- _Exercise_: Work through the listing below, copying each line that carries the word "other".

- _Provided data_:
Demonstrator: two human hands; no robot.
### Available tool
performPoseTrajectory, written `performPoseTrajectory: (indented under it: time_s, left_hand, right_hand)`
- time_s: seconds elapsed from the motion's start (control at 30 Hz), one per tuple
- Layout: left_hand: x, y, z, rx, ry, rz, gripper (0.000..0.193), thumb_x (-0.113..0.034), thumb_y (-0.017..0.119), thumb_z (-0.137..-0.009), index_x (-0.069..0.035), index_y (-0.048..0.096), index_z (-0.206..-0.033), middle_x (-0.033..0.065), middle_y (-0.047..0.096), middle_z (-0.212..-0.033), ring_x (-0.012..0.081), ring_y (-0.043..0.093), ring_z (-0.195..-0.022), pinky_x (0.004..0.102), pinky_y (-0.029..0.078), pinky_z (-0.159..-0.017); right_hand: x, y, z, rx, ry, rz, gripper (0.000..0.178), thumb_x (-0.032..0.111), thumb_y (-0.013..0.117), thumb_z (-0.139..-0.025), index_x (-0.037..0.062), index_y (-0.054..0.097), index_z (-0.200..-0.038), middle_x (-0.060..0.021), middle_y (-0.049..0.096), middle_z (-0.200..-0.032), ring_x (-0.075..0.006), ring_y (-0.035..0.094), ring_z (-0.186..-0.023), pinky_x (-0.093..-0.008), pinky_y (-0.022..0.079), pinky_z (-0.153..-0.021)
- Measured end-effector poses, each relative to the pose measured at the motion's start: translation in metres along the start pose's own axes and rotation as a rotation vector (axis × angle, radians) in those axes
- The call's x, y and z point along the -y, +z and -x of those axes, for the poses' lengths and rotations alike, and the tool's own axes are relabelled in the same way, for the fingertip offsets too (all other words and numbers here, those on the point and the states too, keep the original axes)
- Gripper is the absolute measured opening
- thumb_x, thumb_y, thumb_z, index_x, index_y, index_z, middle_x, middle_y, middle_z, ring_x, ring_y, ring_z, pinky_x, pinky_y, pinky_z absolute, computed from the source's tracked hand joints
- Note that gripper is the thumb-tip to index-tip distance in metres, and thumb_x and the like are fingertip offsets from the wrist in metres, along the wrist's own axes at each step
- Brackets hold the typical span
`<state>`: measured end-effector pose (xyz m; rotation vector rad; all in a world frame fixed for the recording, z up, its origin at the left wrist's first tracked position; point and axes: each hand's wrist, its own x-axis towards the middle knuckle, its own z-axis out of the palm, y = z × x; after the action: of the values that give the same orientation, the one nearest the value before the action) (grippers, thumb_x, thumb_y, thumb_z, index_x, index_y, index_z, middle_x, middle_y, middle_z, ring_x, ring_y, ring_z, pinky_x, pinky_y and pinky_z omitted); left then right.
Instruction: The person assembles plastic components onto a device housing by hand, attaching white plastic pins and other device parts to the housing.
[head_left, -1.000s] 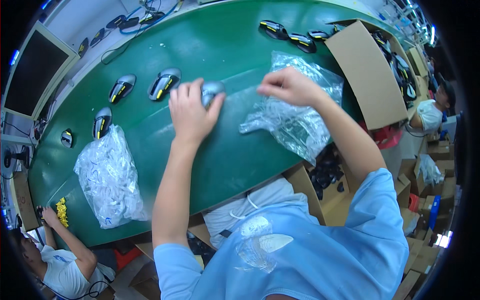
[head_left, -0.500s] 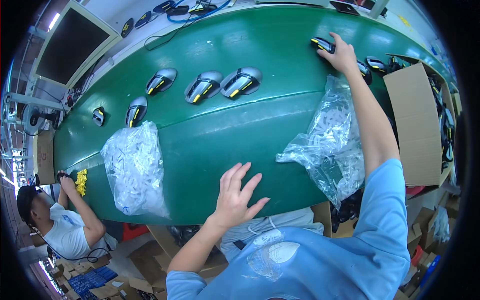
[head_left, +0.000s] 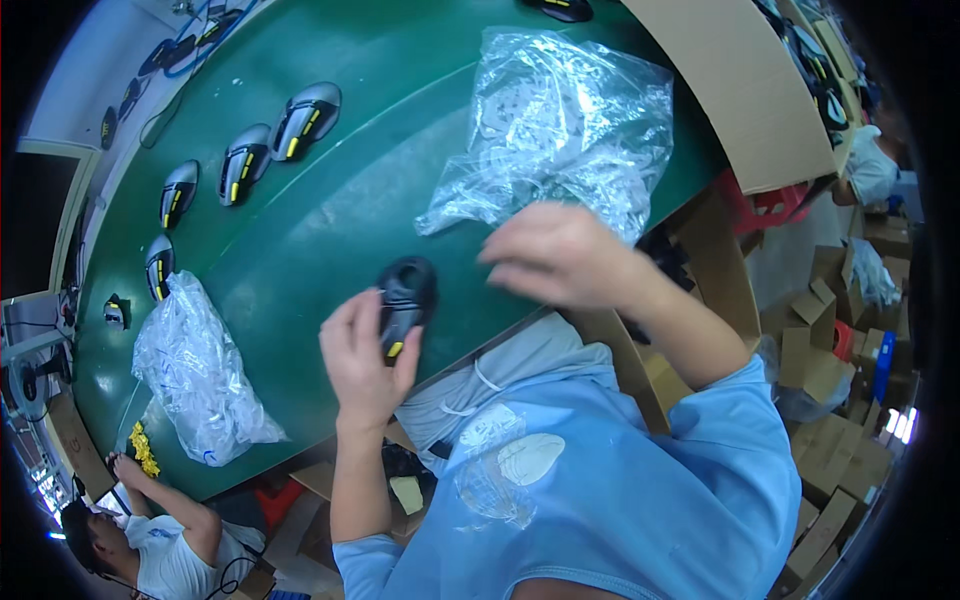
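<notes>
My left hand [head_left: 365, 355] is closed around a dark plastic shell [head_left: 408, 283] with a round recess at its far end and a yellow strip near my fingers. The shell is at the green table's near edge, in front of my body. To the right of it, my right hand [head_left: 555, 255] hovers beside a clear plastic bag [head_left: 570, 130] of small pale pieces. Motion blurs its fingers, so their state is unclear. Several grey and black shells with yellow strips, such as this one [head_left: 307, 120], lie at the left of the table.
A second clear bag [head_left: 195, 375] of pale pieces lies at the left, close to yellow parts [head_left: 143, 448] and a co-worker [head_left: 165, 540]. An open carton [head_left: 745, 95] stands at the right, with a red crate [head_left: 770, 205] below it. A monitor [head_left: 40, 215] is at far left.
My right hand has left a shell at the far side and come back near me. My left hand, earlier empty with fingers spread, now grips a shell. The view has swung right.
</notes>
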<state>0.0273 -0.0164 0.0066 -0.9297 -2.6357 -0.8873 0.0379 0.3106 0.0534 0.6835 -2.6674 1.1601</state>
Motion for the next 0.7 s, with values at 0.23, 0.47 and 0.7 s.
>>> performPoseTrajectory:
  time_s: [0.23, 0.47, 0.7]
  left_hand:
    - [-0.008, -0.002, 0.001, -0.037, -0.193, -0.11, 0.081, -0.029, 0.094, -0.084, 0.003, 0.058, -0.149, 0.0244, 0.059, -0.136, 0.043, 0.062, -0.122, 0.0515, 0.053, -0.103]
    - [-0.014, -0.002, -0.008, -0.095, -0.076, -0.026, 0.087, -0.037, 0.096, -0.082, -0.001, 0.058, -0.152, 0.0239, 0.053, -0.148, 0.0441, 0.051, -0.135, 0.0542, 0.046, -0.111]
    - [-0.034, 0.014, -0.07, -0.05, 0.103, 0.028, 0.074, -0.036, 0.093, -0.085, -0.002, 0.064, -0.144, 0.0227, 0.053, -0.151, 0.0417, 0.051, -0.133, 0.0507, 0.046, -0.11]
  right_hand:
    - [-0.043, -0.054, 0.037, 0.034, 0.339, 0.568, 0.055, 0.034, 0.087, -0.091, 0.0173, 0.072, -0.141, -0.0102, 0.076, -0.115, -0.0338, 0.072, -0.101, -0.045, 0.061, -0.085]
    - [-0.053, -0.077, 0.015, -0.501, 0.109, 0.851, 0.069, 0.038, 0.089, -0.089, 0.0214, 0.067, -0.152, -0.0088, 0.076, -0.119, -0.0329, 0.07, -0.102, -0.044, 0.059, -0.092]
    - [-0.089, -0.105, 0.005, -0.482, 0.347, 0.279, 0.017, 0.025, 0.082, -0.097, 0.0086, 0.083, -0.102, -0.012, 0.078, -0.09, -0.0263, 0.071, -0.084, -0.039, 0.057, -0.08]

- _Result_:
- The call's x, y and z point along the -y, +z and -x of those axes, for the poses' lengths and rotations alike, and the tool's own axes are relabelled in the same way, for the fingertip offsets too (all other words and numbers here, those on the point and the states too, keep the original axes)
Instruction: The person assembles plastic components onto a device housing by hand, attaching white plastic pins and other device parts to the housing.

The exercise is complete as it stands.